4. The Dearth Of Diversity And The Education Vs. Experience Conundrum

The dilemma of degree vs. experience is tricky in any sector, but it is especially complicated in the healthcare industry. Healthcare organizations are not allowed to hire anyone who does not meet their specialized requirements. When choosing between experience and a degree, recruiters must put aside their own biases and concentrate solely on what is necessary to fill the position.

The key to making a decision is to keep diversity in mind. You want your company to have a mix of young, recently trained personnel and professionals with years of expertise.

5. The Rise Of Telemedicine

The Rise Of Telemedicine

Although the advent of telemedicine has proven beneficial to both institutions and patients, many medical professionals still find it difficult to keep up. Several potential candidates are unfamiliar with the digital world. Furthermore, they may be unsure about their set of skills or capacity to learn.

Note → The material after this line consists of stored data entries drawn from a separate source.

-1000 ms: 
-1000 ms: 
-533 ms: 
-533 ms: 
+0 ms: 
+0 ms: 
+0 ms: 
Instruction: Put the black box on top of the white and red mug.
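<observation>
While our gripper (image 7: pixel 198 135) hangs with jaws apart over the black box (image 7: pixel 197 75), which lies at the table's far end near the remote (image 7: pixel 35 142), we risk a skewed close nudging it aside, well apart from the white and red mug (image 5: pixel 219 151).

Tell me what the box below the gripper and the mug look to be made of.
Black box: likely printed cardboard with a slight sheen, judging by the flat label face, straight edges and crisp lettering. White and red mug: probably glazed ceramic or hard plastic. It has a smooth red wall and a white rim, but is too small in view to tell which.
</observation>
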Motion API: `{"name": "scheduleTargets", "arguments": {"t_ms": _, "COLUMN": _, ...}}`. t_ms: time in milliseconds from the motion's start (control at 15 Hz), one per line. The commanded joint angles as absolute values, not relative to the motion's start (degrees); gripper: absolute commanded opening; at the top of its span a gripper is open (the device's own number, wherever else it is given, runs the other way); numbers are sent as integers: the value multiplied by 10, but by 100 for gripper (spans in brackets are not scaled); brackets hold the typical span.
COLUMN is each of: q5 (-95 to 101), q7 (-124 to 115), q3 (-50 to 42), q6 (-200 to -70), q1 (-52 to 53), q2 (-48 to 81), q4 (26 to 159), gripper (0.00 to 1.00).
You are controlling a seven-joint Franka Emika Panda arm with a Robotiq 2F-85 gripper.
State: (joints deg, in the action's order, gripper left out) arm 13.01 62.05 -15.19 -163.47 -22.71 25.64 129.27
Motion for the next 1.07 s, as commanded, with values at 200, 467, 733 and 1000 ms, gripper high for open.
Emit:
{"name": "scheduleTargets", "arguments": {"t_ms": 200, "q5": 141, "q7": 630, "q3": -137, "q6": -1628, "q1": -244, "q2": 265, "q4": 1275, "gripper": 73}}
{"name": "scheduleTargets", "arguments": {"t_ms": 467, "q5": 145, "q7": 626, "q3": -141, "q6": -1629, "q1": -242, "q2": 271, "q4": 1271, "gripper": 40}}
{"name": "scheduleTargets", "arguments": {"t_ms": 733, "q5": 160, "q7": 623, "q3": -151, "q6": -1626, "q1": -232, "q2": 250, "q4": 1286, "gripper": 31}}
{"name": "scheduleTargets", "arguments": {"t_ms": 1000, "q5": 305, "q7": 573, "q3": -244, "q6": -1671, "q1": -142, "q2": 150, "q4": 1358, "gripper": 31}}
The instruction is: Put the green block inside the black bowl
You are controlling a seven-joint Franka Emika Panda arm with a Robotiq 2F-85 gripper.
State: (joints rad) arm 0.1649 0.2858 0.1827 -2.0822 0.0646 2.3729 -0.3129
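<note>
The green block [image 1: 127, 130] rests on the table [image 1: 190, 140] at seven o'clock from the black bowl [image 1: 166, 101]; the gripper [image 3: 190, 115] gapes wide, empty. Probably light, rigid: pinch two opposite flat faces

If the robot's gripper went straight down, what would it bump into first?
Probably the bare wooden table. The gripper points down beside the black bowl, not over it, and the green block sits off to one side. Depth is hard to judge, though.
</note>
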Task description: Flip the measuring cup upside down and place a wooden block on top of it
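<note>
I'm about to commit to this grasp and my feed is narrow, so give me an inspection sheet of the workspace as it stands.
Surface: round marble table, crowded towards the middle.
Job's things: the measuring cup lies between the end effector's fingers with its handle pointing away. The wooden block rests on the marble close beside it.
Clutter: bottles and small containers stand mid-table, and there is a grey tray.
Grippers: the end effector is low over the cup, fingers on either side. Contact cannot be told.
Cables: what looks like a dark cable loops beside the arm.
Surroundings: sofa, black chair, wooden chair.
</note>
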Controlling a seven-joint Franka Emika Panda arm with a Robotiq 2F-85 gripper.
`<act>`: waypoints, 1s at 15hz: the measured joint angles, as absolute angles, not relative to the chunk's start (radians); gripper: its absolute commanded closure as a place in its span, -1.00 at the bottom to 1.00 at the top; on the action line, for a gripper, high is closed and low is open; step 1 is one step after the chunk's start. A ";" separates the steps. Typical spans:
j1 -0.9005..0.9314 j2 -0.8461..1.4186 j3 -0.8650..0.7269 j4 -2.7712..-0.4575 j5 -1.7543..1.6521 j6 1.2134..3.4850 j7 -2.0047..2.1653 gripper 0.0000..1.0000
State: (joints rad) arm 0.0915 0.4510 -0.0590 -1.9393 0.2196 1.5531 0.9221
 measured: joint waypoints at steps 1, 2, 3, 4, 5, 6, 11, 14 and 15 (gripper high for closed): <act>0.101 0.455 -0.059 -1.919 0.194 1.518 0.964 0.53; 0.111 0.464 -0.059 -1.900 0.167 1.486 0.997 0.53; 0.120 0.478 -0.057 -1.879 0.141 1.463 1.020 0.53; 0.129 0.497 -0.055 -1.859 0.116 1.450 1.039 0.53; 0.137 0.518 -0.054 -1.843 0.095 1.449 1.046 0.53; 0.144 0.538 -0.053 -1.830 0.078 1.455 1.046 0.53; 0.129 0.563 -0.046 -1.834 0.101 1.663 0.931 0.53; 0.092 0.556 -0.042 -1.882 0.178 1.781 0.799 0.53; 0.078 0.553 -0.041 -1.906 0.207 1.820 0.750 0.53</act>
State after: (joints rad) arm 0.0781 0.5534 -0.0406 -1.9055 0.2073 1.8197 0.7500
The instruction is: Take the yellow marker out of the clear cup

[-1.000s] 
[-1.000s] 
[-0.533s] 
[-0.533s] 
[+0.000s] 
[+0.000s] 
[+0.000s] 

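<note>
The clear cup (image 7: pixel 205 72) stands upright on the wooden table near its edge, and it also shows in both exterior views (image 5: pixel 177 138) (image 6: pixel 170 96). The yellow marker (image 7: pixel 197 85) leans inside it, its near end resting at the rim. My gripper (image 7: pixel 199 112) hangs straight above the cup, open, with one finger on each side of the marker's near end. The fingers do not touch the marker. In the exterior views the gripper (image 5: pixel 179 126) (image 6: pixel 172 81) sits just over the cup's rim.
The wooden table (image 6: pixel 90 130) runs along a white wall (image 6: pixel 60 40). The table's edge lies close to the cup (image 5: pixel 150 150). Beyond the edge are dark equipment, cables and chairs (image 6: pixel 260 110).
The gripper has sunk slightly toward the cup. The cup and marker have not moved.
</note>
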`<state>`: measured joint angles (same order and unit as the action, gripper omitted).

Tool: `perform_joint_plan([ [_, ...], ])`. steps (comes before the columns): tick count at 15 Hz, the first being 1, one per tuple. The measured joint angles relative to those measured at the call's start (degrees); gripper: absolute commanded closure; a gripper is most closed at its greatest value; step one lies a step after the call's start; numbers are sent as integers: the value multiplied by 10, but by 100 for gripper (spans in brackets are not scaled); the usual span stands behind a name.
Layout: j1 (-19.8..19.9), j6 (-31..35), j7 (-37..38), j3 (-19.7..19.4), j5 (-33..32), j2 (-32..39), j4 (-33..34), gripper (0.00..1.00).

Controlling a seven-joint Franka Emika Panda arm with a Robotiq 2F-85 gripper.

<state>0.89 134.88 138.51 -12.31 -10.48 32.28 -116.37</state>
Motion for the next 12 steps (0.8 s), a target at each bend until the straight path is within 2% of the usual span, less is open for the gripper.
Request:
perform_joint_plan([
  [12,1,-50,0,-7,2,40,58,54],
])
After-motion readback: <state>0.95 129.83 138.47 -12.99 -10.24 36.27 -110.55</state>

As a result, healthcare recruiters strive to find new employees that are comfortable in the online realm. Digital natives who are familiar with navigating virtual and tech-dependent settings but unfamiliar with certain platforms will be in high demand in the coming years.

However, this leaves the less tech-savvy behind, which is a complete no-no. Instead, guaranteeing training and development will assist current applicants in building their digital healthcare resume. This will encourage fresh and eligible prospects to select your institution over another.

Wrapping Up

The burden of recruitment challenges in the healthcare industry does not fall only on recruiters. They are the gatekeepers and can only function with what they are handed. It is a larger problem that needs a grassroots response.

Employer branding, workforce diversity, and culture influence engagement, retention, and recruitment. Healthcare recruiters must handle the five issues raised in this article. Being able to bring about this type of fundamental change would result not only in higher quality care but also in opportunities for healthcare professionals with degrees they worked hard to obtain.